Une jeunesse italienne en proie au mal-être
58,1 % des 18-34 ans se sentent fragiles, 56,5 % se sentent seuls, 51,8 % disent souffrir d'états anxieux ou dépressifs, 32,7 % d'attaques de panique, 18,3 % reconnaissent souffrir de troubles alimentaires. Ce n'est que dans quelques cas qu'elle débouche sur une pathologie à part entière : un jeune sur trois (29,6 % du total) a été suivi par un psychologue et 16,8 % prennent des somnifères ou des médicaments psychotropes.

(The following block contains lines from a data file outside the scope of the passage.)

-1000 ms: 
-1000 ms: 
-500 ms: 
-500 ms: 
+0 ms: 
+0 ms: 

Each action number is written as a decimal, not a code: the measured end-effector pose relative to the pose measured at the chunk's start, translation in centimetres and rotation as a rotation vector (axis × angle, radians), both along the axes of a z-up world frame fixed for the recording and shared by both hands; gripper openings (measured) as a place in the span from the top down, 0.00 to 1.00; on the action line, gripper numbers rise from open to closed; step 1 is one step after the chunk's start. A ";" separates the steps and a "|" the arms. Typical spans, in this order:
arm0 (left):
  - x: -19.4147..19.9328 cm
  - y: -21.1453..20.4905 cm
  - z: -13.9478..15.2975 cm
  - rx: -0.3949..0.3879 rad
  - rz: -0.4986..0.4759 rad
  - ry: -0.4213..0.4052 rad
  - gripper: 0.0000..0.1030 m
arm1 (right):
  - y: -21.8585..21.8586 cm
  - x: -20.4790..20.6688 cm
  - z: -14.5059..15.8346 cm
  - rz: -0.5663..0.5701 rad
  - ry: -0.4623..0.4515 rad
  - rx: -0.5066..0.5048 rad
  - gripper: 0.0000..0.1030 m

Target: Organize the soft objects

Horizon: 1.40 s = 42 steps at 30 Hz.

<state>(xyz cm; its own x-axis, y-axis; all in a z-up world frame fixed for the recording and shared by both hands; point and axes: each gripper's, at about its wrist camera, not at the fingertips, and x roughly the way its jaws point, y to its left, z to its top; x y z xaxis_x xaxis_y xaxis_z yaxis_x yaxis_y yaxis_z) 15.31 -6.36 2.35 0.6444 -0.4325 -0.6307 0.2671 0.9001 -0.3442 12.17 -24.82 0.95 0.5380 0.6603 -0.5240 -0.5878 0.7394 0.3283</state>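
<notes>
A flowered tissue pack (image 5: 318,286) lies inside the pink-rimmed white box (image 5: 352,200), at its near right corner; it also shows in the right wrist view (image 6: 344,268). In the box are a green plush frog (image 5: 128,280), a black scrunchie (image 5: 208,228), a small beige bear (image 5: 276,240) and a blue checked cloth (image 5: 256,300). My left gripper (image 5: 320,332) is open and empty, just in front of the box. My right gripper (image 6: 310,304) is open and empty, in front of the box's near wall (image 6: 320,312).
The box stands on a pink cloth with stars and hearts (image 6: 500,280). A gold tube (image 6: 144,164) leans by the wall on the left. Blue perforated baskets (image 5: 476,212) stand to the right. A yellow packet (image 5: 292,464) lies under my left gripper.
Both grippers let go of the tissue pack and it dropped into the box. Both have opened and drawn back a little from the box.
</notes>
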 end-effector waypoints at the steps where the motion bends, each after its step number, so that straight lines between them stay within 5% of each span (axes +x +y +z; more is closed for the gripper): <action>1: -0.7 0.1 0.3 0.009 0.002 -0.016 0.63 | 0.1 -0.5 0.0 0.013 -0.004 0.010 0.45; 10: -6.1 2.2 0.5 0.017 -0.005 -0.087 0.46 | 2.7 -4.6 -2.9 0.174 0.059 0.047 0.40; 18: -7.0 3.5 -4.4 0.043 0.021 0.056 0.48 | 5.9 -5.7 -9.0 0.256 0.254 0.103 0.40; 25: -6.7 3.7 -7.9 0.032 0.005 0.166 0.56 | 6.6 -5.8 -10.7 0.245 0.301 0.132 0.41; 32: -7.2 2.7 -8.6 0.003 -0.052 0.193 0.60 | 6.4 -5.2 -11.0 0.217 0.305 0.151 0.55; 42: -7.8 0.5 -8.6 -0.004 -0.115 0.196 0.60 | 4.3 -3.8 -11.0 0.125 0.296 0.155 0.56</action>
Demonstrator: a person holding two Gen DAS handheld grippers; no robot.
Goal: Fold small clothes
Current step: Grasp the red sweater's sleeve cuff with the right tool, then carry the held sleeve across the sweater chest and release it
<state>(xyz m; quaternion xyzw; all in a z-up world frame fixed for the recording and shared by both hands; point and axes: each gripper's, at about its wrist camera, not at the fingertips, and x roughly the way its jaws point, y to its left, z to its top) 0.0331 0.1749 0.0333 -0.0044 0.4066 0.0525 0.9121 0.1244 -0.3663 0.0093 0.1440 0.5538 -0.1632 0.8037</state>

Mais il existe aussi une majorité silencieuse composée de jeunes qui mettent en œuvre des stratégies individuelles afin de s'assurer un meilleur avenir, en Italie ou à l'étranger. De 2013 à 2022, quelque 352 000 jeunes âgés de 25 à 34 ans se sont expatriés(plus d'un tiers de l'ensemble des expatriés). Parmi eux, plus de 132 000 (37,7 %) étaient titulaires d'un diplôme universitaire. Le nombre de diplômés a augmenté au fil des années : en 2013, ils représentaient 30,5 % des expatriés italiens, contre 50,6 % du total en 2022.